In der modernen Softwareentwicklung sind skalierbare und effiziente Backend-Lösungen enorm wichtig. Amazon Web Services, kurz AWS, ist eine umfassende und weit verbreitete Cloud-Plattform, die eine Menge Infrastruktur- und Plattformdienste anbietet. Das Backend unserer Projekte arbeitet deshalb vollständig mit den beiden AWS-Diensten AWS Lambda und der No-SQL-Datenbank Dynamo DB.
Was ist AWS Lamda?
AWS Lambda ist ein Serverless-Computing-Dienst von Amazon Web Services (AWS), der es ermöglicht, Code auszuführen, ohne das man sich selbst um Server kümmern muss. Man kann Lambda-Funktionen erstellen und hochladen, die dann skalierbar und flexibel ausgeführt werden. Die Funktion kann verschiedene Aufgaben ausführen, wie in unserem Fall die Kommunikation zwischen Frontend und Backend.

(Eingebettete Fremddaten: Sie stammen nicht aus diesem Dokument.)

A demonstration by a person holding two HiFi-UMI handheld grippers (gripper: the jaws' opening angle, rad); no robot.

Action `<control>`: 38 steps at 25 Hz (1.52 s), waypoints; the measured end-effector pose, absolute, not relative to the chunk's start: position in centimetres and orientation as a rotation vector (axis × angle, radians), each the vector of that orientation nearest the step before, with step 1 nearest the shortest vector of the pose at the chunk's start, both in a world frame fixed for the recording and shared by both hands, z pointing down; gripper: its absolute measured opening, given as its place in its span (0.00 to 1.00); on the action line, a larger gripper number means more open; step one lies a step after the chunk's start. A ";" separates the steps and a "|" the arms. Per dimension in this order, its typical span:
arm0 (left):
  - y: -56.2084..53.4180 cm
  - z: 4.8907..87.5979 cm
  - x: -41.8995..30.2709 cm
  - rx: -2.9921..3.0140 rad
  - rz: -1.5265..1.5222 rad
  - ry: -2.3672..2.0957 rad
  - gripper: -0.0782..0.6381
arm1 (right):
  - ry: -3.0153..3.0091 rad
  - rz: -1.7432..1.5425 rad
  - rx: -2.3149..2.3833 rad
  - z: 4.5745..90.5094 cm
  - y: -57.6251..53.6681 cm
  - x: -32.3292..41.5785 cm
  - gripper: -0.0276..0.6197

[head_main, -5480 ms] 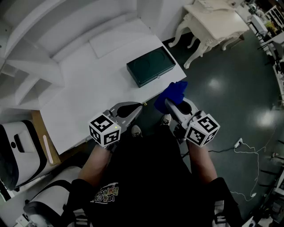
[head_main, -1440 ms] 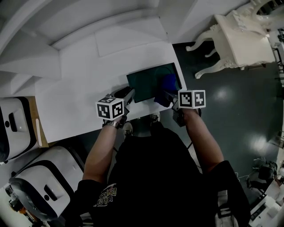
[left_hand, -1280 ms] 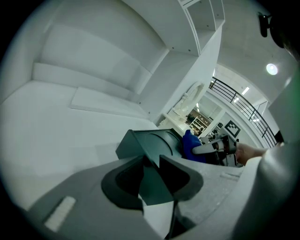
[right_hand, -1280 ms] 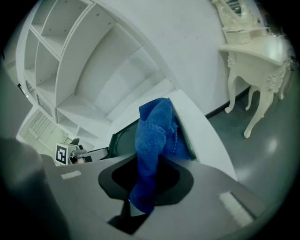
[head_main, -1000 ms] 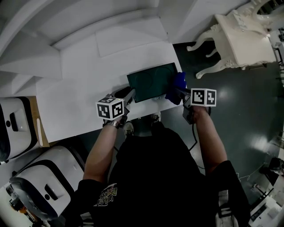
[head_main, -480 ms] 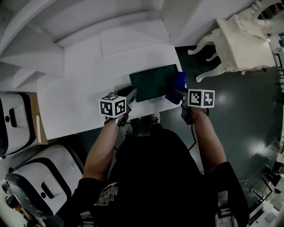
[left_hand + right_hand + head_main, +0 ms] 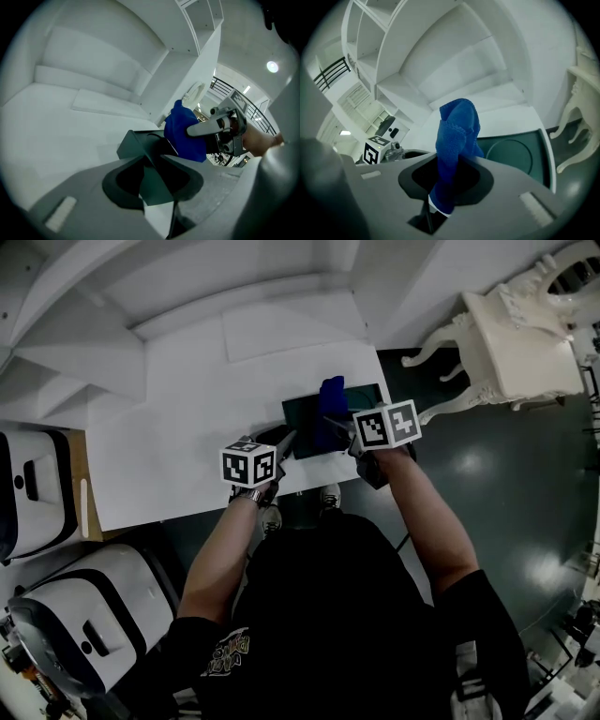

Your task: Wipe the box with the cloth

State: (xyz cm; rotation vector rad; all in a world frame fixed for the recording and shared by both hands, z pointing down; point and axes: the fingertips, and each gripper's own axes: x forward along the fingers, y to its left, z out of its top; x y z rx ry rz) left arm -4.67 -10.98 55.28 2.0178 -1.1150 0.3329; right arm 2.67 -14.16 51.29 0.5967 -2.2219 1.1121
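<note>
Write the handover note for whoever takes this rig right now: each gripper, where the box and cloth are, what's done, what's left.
Left gripper: shut on the near left corner of the box, steadying it on the table.
Right gripper: shut on the cloth, held over the middle of the box top; contact can't be confirmed.
Done: cloth picked up, box steadied. How much is wiped doesn't show.
Left: wipe across the top, probably the sides too.
</note>
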 end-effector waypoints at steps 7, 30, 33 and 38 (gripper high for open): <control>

Wie funktioniert AWS Lambda?
AWS Lambda führt deine Funktionen in isolierten Containern aus. Sobald du eine Funktion startest, stellt AWS automatisch die benötigte Rechenleistung (RAM und CPU) bereit und skaliert sie dynamisch. Du zahlst nur für die tatsächlich genutzte Rechenzeit und den Speicherverbrauch.

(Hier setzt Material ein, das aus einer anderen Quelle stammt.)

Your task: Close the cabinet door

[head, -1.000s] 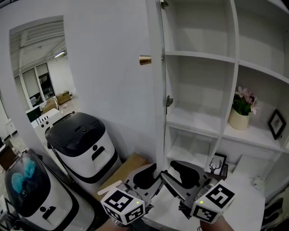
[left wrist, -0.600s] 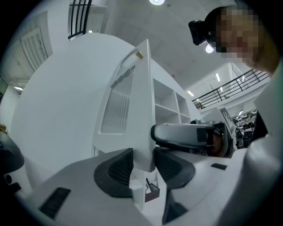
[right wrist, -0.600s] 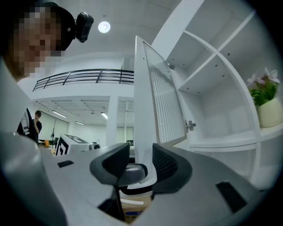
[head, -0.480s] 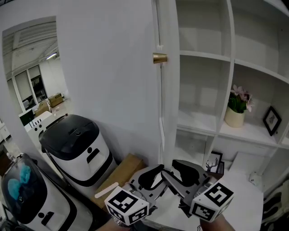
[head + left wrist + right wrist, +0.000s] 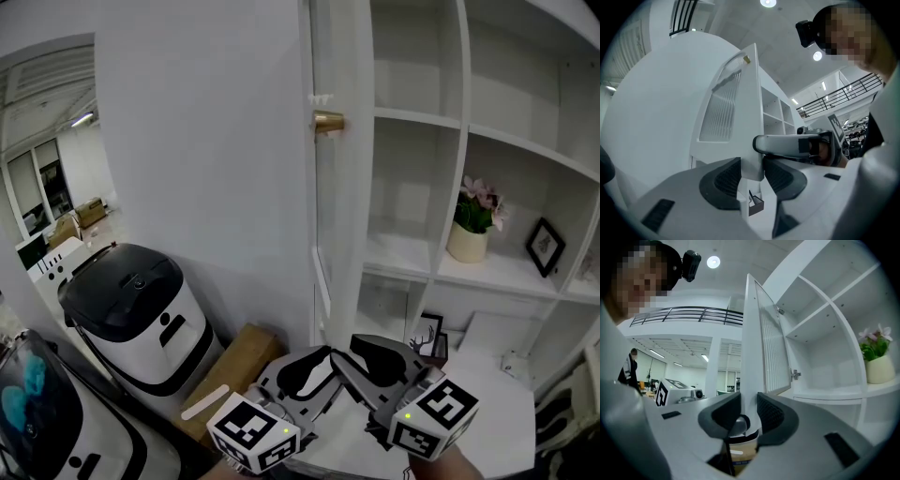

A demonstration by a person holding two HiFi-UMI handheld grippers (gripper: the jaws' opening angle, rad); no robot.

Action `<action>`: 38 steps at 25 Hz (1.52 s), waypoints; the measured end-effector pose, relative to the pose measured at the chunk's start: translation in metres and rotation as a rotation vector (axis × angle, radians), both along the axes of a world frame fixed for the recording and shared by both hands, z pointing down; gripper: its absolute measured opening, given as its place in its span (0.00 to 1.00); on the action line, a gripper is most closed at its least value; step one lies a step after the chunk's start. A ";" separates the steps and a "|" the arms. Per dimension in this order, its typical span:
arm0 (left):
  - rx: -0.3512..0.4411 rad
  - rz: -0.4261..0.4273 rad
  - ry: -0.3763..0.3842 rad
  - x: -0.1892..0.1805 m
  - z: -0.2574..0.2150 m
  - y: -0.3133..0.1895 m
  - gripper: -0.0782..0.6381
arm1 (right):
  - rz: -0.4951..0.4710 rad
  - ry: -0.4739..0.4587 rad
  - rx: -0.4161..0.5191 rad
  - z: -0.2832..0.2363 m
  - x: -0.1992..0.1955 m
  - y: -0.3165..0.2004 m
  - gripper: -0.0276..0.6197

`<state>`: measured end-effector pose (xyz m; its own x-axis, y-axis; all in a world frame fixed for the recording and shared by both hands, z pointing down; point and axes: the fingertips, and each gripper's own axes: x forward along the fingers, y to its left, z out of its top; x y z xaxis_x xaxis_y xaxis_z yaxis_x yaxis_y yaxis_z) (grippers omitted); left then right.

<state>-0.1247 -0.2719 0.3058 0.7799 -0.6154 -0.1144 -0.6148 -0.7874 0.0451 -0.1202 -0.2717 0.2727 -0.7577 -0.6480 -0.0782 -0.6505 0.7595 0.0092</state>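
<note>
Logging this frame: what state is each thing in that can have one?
cabinet door: open, its edge between both grippers' jaws.
left gripper: shut on the cabinet door.
right gripper: jaws have just been closing, now shut on the cabinet door.
bin: black lid down.
flower pot: upright.
</note>
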 end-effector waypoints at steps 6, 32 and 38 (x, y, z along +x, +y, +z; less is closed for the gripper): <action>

Die No-SQL Datenbank DynamoDB
Amazon DynamoDB ist eine vollständig gemanagte NoSQL-Datenbank mit hoher Skalierbarkeit und Geschwindigkeit. Sie eignet sich besonders für große Datenmengen und hohe Zugriffszahlen. Um diese Leistung optimal zu nutzen, ist eine durchdachte Datenmodellierung erforderlich.
Wie funktioniert DynamoDB
DynamoDB speichert Daten in Tabellen, wobei jedes Element (Item) aus Attributen besteht. Das wichtigste Attribut ist der Primärschlüssel, der entweder nur ein Partition Key oder eine Kombination aus Partition Key + Sort Key sein kann. Der Partition Key sorgt für eine gleichmäßige Verteilung der Daten und hat direkten Einfluss auf die Performance.

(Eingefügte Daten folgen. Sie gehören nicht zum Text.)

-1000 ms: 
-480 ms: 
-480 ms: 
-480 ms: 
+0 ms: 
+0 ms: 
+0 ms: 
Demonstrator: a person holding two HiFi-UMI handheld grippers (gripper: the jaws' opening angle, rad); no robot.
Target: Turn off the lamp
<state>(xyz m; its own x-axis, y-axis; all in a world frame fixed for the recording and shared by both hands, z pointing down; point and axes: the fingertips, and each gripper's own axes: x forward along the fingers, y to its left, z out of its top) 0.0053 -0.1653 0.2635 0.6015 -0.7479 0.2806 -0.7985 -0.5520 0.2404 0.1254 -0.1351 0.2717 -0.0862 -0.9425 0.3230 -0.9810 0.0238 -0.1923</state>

One-Table-Design in DynamoDB
Das One-Table-Design in DynamoDB ist wirklich eine geniale Idee: Alle verschiedenen Datentypen werden in einer einzigen Tabelle gespeichert, anstatt wie bisher separate Tabellen für verschiedene Entitäten zu haben. Und das Beste daran ist, dass es durch den cleveren Einsatz von Partition Key (PK) und Sort Key (SK) möglich ist, unterschiedliche Beziehungen und Zugriffsmuster besonders effizient abzubilden. Das Ergebnis: Man kann mit nur wenigen gezielten Abfragen komplexe Datenstrukturen abrufen und das ohne mehrere Tabellen verknüpfen zu müssen.